Excerpts from a dataset:

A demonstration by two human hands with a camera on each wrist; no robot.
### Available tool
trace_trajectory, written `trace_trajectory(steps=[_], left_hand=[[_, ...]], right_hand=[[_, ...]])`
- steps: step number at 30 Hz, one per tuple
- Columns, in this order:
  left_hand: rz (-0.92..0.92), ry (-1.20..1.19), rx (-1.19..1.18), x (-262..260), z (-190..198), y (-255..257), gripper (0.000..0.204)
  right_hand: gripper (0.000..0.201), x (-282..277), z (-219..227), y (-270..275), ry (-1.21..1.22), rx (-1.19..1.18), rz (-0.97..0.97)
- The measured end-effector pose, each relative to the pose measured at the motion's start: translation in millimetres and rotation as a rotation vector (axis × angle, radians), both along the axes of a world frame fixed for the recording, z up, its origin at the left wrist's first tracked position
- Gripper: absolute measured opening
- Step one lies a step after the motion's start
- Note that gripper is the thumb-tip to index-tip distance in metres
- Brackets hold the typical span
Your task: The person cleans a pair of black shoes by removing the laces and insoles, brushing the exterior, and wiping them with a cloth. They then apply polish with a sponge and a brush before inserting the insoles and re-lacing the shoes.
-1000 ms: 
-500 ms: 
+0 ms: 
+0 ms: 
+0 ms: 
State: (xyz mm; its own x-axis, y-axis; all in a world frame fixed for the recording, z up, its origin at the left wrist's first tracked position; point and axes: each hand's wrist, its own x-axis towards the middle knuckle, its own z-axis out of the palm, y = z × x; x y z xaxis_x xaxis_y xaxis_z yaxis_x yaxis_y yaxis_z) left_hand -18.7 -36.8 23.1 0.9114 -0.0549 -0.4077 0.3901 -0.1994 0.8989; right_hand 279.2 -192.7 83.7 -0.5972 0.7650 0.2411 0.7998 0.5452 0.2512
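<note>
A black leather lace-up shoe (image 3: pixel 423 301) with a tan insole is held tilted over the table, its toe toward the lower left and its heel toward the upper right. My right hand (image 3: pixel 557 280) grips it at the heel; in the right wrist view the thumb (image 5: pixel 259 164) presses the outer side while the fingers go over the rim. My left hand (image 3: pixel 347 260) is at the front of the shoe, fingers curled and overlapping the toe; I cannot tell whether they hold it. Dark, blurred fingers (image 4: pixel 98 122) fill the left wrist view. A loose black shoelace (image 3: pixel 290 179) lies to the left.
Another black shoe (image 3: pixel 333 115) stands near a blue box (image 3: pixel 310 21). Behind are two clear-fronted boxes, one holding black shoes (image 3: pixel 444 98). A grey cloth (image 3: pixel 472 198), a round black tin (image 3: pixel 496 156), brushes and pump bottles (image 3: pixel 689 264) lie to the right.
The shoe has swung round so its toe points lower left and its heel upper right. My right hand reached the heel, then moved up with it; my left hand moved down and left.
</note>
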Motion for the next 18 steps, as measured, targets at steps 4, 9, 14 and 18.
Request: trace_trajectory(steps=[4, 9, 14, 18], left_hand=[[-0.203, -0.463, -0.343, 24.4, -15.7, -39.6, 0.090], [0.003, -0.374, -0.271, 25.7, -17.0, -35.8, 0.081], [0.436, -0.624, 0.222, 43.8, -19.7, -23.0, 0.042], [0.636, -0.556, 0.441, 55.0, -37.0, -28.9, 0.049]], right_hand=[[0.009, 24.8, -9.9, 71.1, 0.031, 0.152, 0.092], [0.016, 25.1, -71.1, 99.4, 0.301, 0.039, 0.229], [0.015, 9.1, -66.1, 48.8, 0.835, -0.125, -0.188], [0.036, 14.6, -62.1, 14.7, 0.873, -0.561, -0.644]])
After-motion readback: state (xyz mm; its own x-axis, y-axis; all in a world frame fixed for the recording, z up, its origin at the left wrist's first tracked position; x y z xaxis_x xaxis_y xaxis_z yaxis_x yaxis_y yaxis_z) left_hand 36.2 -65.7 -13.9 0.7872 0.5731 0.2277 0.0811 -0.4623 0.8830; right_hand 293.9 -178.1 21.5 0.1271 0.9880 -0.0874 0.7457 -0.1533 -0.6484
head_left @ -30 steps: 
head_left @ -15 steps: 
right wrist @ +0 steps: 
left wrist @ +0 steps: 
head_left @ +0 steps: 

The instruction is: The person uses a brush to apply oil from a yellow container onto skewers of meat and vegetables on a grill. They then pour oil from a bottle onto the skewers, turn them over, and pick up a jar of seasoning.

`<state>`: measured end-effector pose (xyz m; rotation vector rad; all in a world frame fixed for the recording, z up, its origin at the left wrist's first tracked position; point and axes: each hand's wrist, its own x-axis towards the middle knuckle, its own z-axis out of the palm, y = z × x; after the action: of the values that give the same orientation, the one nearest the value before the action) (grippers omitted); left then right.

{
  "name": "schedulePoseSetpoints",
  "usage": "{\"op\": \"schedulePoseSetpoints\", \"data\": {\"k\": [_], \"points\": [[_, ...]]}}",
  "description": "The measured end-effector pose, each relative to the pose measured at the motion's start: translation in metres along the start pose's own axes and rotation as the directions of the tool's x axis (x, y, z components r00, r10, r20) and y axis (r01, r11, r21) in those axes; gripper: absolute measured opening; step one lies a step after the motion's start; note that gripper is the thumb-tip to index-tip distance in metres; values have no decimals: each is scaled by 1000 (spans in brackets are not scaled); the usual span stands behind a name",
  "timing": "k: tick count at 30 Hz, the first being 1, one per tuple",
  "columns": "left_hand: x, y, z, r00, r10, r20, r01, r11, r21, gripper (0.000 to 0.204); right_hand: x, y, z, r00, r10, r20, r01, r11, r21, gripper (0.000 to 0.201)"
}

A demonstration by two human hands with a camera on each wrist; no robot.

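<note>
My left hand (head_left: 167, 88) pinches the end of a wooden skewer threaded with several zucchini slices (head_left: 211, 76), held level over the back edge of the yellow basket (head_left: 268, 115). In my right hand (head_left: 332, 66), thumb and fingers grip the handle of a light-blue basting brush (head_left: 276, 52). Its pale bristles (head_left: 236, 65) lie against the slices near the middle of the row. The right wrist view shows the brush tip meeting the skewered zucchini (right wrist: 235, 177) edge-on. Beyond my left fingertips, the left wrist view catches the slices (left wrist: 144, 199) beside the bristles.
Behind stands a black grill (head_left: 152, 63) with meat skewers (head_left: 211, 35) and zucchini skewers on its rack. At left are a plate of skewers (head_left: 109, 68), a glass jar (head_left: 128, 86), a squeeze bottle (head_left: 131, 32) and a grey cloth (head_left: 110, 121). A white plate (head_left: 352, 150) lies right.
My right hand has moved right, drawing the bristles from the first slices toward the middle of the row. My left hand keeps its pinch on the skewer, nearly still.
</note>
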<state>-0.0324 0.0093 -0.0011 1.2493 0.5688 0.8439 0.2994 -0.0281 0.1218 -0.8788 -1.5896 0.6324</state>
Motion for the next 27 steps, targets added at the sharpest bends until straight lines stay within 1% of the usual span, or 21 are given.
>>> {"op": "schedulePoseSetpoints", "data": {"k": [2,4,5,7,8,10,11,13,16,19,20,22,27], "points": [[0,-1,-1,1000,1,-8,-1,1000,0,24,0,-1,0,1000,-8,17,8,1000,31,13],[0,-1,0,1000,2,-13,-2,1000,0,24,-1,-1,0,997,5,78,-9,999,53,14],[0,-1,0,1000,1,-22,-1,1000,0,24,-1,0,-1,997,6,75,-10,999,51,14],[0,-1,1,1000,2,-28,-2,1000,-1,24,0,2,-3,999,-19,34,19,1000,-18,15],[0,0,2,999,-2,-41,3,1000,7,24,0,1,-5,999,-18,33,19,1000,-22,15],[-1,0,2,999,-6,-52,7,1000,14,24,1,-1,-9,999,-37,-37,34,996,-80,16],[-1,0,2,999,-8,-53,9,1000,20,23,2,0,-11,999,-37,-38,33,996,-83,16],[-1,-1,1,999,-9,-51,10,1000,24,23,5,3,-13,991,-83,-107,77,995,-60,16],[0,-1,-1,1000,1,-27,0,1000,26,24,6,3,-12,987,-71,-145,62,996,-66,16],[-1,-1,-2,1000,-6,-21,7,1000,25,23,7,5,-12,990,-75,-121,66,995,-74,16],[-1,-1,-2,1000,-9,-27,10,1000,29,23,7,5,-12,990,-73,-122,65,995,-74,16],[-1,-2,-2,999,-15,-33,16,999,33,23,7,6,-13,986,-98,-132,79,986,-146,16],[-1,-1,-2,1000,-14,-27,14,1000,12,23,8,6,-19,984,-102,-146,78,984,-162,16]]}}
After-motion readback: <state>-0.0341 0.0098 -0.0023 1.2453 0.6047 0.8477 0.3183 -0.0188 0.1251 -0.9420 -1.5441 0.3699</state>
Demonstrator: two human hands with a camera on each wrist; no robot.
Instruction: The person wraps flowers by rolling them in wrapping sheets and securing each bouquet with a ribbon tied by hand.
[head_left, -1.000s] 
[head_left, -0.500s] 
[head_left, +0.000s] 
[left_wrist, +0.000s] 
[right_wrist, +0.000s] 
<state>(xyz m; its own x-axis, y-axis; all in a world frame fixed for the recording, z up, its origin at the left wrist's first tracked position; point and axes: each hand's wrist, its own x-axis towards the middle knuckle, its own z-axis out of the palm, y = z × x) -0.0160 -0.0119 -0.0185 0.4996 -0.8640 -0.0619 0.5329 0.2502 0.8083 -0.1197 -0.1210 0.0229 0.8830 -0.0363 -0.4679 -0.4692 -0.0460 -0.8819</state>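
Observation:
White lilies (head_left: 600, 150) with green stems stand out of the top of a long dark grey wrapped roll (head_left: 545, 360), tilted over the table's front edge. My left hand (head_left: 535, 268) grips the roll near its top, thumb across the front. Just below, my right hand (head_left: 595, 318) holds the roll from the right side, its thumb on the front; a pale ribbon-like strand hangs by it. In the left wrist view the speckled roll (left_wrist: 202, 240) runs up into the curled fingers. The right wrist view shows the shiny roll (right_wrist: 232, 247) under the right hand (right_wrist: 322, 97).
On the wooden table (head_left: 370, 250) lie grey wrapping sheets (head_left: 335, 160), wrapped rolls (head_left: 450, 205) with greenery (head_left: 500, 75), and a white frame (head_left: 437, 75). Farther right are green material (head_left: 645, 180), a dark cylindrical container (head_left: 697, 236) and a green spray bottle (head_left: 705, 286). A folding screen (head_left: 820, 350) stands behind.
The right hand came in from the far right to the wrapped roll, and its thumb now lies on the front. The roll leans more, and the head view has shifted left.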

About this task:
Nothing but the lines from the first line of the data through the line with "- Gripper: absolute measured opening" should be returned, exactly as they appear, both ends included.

Answer to the exercise:
A demonstration by two human hands with a camera on each wrist; no robot.
### Available tool
trace_trajectory, written `trace_trajectory(steps=[_], left_hand=[[_, ...]], right_hand=[[_, ...]])`
- steps: step number at 30 Hz, one per tuple
- Columns, in this order:
  left_hand: rz (-0.92..0.92), ry (-1.20..1.19), rx (-1.19..1.18), x (-262..260), z (-190..198), y (-255..257), gripper (0.000..0.204)
  right_hand: gripper (0.000..0.201), x (-282..277), z (-219..227), y (-270..275), ry (-1.21..1.22), rx (-1.19..1.18), rz (-0.97..0.97)
- The measured end-effector pose, each relative to the pose measured at the motion's start: translation in millimetres and rotation as a rotation vector (axis × angle, radians), both along the axes of a world frame fixed for the recording, z up, its origin at the left wrist's first tracked position
- Gripper: absolute measured opening

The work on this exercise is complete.